I ask because BFS might be able to help with perceived speed and compcache might be able to help us in regards to the tight memory space we have to work with.

Here is a post I made in the developer.palm.com forums back in October that did not seem to get anyone's attention:

I like my Palm Pre so far but, more than anything, I would like to see some speed improvements. Primary, I would like to urge the Palm developers to look at patching the kernel with the BFS scheduler. It is specifically designed for "lower spec machines" (see the patch developer's page - http://ck.kolivas.org/patches/bfs/bfs-faq.txt). Despite its politically incorrect name, this scheduler is currently all the rage with the homebrew Android community (check out the Android developers at xda-developers for examples). I have also read reports that it will be added the the mainline Android release in the near future.

Another possible Linux tweak that could be beneficial would be using compcache (see compcache - Project Hosting on Google Code).
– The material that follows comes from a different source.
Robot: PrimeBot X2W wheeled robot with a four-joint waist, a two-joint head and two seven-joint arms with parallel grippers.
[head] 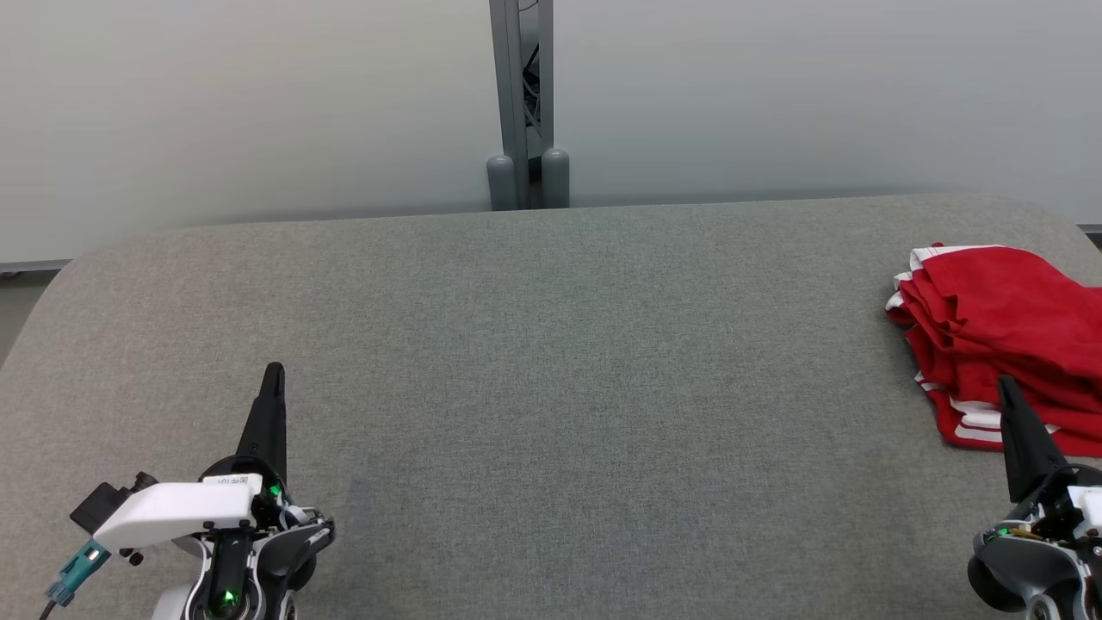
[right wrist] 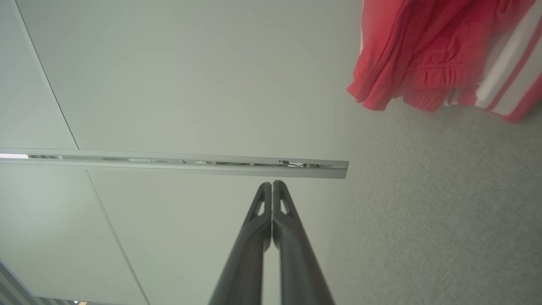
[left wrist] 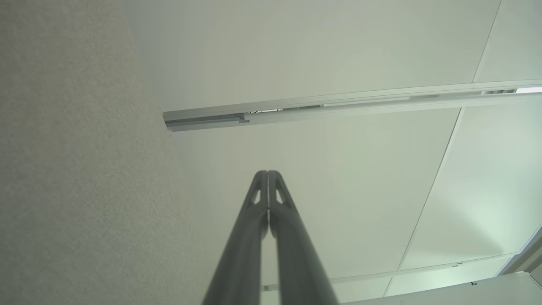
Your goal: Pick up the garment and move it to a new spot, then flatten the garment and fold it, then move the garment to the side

From the project's web page:


If no one is looking at these yet - you may want to at least check them out.

If BFS can be added as an additional scheduler that is disabled by default (I assume it can), then there is no reason why it couldn't be added to uber-kernel once the patch has been tested (perhaps through one of Steve's alpha kernels).

Similarly for compache. The principle is that the uber-kernel has to operate like the stock kernel by default, until you explicitly enable new features (with the exception of passive features like the temp sensor).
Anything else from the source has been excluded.